I'm not financially stable and you have little trust in me. How am I supposed to feel now that after a 1 week trip with your friends you suddenly say its ok for me to chat with girls because you want to chat with your ex and other guys. You suddenly say you want more friends, yet refuse to intro them to me. I told you the reason, its because you have poor character judgement and I can help you filter the unwanted chaff but you don't listen. I hate cheryl for always implanting things in you that I do not like and for assisting you in your cheating. I will probably never treat her nicely anymore. Don't ever expect me to.
brakes applied at |9:54 PM|
Sunday, May 15, 2011
Really sad. You cheated on me. And aren't actually sorry about it. How do you think I feel? How am I supposed to feel? I couldn't lie to you and go on a holiday enjoying it like you did. I feel so hollow. What did I do wrong? I know I'm not perfect but I do try.

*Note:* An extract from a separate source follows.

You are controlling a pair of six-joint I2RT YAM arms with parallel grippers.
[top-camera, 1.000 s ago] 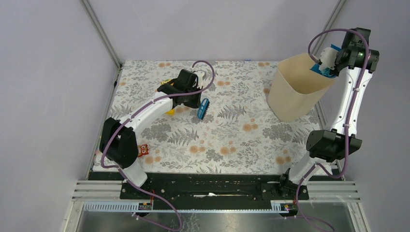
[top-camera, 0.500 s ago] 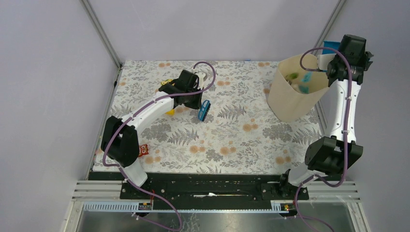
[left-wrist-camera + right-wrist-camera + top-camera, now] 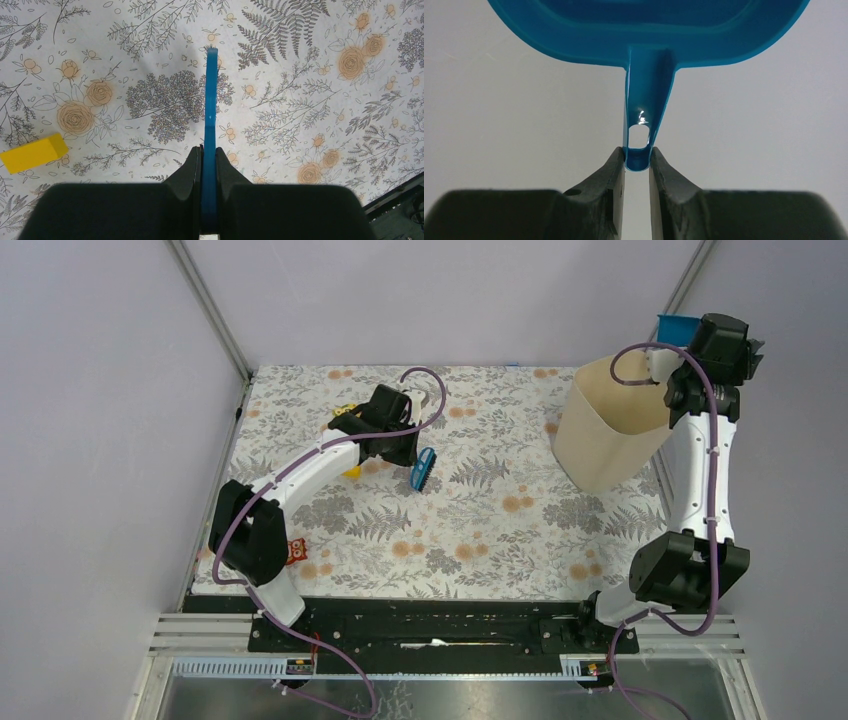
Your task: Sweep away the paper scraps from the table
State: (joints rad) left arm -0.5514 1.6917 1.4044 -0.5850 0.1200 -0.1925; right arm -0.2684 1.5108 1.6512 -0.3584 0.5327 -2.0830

I'm also not stopping you from making friends. Even with guys. But I do think you could at least be honest enough with me to tell me so. What do you mean by you have to report everything to me? Which ass gave you that idea? You are not single. You are attached to ME. I'm very lost. No one to turn to either. I don't know how to open up and looking at how things are going, probably never will either. I'm really disappointed.
brakes applied at |8:55 PM|
Sunday, April 24, 2011
Sad. You always have problems when I have a family gathering. You don't seem to like my relatives.. Even my family for that matter. I'm really depressed. Wish you can stop leading me on like this.